Sometimes I can find a release history with dates at Wikipedia.
https://en.wikipedia.org/wiki/VLC_media_player
Doesn't have a release history listing, but mentions 3.0.21 came out 11
days ago. Doesn't seem development has stalled. VLC for ChromeOS (8
years ago) and Windows Phone (5 years ago - anyone still use that?) are
the ones that are old. About every couple of months I get a notice when
I run VLC that there is a new version, but how often I see the notice
depends on how often I play videos using VLC.
https://code.videolan.org/videolan/vlc/-/tree/master
You can get an idea of which modules are getting updated in VLC. Not
everything must get updated to reflect new features or bug fixes in
specific modules. Seems development has not stalled at all. You can
see some of their milestones at:
https://code.videolan.org/videolan/vlc/-/milestones
Just because they decide not to implement a user request, or cannot
replicate a user-reported problem (so they have nothing to work on since
they cannot duplicate the defect) does not mean development has stalled.

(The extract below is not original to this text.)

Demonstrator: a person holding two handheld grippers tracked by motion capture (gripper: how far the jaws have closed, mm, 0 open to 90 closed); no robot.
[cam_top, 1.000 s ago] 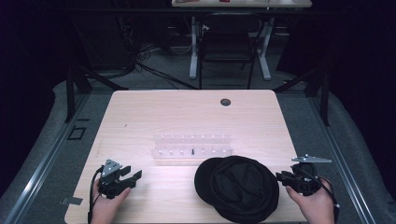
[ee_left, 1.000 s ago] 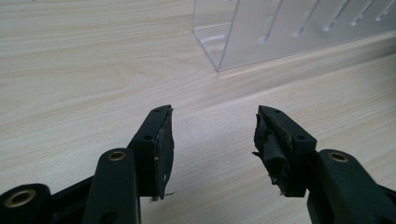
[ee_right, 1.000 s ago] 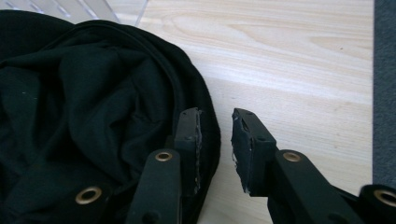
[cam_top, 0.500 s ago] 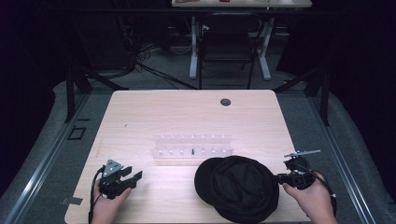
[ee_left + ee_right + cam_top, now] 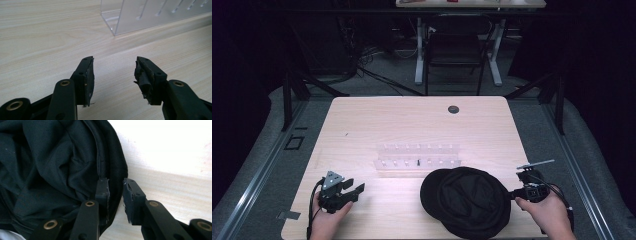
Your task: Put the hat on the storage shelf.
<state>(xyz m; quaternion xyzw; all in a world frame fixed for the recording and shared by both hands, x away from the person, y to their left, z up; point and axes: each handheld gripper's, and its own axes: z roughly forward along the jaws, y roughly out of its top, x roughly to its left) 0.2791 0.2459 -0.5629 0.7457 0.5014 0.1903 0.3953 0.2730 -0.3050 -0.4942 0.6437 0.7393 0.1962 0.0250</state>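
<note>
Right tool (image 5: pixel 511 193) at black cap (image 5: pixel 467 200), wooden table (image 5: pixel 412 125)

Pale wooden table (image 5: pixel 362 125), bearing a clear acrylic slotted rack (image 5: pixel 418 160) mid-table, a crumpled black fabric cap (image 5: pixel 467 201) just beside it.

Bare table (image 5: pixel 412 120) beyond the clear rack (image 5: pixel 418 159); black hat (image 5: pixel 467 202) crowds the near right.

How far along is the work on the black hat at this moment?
Early. Nothing looks finished: the black hat lies crumpled on the table in front of the clear rack. In hand: the right gripper straddles the hat's edge, a gap showing by one pad. The left gripper is open over bare wood. Gripping and handling remain.
</note>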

Saying you have a problem with VLC, and even describing the effect, does
not always provide enough information to replicate the problem to then
look at it. There are users that are good QA Testers, and then there
are users that just bitch without providing sufficient information to go
on. If you open your box and find a cockroach inside, but everyone else
opens their box but finds no cockroach, just what are they supposed to
do about a cockroach that doesn't exist for them? A bug report without
a good description of how to reliably or repeatedly replicate the defect
is a worthless bug report. Did NY just post in their forums about a
bug, or did he submit a bug report at
https://code.videolan.org/videolan/vlc/-/issues? Typically writing a
bug report requires or is expected the poster has some technical
expertise in debugging and documenting a defect. Once you delve into
the dev community, you could get over your head.
Note that even VLC's frame forward function does not always work.

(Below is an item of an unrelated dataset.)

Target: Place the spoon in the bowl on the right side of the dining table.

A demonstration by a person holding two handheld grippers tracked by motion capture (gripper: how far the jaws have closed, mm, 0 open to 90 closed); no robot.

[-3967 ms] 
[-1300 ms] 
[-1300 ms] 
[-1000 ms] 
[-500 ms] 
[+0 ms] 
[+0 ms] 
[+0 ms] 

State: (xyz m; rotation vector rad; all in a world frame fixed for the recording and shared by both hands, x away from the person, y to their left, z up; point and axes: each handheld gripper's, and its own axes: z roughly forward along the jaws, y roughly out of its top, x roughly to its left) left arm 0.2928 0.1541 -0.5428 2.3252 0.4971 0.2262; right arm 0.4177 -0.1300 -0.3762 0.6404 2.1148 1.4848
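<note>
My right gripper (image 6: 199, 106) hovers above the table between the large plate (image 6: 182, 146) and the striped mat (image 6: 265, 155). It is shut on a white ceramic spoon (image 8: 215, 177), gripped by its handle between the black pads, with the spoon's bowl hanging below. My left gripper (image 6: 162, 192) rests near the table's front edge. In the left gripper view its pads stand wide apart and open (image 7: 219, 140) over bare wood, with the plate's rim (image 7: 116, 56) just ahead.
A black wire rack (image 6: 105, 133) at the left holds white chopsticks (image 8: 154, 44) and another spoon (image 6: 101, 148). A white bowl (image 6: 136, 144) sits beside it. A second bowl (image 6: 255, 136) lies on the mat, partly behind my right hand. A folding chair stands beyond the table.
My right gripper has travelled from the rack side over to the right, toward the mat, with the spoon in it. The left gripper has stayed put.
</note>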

Sometimes VLC will hang when inching forward frame by frame. Sometimes
you can unhang VLC by clicking on a play position further in the play
progress bar. Sometimes VLC is hung, and you have to exit/unload VLC,
and reload the video in VLC, and make sure not to frame forward in that
spot again.
Also, codecs change, and sometimes the changes have unwanted effects. I
remember when hitting the end of a video would loop back to the start
without any artifacts. Now, quite often, there is a black screen for a
couple seconds after hitting the end of a video before playback resumes
back at the start. Obviously this only occurs when you configure VLC to
automatically loop a video playback. I don't know if the artifact is
caused by a change in how VLC handles the playback, or a change in a
codec over which VLC has no control. The cure is to use the looping
controls to set the start after the video plays and the end just before
the video ends. However, even when looping a video, sometimes the video
gets corrupted, like a huge amount of pixelation that makes viewing the
video impossible although the audio, if present, still plays okay. I
attribute this to a defect in the codec, not in VLC.

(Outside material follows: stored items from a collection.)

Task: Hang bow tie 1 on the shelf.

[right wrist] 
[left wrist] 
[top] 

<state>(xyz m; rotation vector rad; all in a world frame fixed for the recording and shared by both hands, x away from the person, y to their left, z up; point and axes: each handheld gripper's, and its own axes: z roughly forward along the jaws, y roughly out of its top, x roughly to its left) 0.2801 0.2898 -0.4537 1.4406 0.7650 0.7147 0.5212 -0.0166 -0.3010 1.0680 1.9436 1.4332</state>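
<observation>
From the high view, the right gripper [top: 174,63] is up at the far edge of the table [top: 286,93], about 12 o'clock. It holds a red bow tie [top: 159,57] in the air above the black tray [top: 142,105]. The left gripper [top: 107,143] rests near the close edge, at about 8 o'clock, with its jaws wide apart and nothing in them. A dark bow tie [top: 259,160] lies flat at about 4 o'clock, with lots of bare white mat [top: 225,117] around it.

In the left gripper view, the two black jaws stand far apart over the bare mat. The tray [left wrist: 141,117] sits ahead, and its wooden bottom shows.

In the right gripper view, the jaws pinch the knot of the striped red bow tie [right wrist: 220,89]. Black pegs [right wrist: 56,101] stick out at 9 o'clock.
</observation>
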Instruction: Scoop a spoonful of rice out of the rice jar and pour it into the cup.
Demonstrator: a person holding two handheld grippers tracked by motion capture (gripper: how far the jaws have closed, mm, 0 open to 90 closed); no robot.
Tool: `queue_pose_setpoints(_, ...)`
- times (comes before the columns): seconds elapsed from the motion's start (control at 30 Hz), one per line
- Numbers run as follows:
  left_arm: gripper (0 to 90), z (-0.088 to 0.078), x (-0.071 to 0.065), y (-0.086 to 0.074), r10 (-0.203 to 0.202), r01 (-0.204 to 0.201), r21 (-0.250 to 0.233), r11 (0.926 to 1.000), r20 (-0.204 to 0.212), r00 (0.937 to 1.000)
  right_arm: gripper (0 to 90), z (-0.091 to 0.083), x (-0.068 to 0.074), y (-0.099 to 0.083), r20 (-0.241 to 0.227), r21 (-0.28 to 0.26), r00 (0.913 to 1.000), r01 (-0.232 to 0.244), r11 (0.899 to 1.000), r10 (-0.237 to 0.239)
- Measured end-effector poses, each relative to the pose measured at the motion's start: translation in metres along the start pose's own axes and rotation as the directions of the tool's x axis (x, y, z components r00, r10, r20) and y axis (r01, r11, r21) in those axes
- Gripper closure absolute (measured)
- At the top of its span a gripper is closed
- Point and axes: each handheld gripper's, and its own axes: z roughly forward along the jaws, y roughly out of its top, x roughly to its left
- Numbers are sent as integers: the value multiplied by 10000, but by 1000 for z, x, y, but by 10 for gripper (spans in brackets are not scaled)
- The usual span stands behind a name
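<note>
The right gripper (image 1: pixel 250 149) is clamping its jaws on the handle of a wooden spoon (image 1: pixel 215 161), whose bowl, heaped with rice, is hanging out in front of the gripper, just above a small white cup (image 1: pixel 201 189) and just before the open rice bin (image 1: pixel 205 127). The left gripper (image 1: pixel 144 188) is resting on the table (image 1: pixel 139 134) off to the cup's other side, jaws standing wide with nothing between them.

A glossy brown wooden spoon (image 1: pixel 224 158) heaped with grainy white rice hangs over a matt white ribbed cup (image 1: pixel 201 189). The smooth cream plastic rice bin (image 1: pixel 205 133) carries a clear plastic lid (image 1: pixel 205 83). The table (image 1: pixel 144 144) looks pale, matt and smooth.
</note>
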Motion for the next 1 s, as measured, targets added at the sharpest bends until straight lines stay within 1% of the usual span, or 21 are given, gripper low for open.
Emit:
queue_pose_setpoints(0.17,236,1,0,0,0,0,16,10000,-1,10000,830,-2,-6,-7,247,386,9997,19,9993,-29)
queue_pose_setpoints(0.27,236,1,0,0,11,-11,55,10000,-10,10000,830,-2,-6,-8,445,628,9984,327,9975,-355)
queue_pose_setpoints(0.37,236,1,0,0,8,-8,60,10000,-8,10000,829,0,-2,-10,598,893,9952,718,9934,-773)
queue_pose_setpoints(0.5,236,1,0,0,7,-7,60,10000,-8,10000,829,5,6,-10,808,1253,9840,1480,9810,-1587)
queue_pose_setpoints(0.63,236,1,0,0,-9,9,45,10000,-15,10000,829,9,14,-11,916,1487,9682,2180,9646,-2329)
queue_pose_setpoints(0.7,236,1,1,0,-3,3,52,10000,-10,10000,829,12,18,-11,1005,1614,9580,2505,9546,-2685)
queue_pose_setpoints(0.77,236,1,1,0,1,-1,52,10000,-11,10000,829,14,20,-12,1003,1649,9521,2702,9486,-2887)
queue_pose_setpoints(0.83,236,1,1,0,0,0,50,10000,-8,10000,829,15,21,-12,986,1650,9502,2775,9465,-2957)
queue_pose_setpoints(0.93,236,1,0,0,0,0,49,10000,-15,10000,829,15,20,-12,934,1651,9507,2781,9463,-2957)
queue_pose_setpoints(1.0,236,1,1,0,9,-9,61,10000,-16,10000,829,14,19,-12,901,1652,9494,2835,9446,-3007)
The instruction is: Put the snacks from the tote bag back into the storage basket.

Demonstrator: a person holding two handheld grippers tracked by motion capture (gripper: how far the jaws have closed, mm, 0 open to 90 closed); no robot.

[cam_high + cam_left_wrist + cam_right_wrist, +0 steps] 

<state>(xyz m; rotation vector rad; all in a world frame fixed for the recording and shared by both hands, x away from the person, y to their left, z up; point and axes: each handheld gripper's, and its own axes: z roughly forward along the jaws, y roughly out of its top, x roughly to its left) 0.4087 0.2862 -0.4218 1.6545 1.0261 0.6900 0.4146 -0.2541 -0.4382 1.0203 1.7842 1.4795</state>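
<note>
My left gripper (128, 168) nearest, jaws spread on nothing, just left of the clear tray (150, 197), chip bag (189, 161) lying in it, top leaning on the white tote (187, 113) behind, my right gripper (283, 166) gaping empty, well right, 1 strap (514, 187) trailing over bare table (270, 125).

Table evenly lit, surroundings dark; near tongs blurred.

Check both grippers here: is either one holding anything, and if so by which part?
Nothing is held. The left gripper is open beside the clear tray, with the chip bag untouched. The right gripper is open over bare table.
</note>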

Even if you install later versions of codecs, like using K-Lite Codec
Pack, those updates won't affect the codecs bundled with VLC. VLC has
its own private store of codecs that it uses from its libVLC library,
not the global ones that other players will use.
https://www.videolan.org/vlc/libvlc.html
They still get the codecs from its authors or from some repository, but
they don't write them. The codecs have the code to encode and decode
the videos. They are programs hence susceptible to bugs, or artifacts
in changed behavior that you might not like. I suspect VideoLAN
supplies their own codec library to control "good" versions of the
codecs instead of getting the latest and possibly buggy newest versions.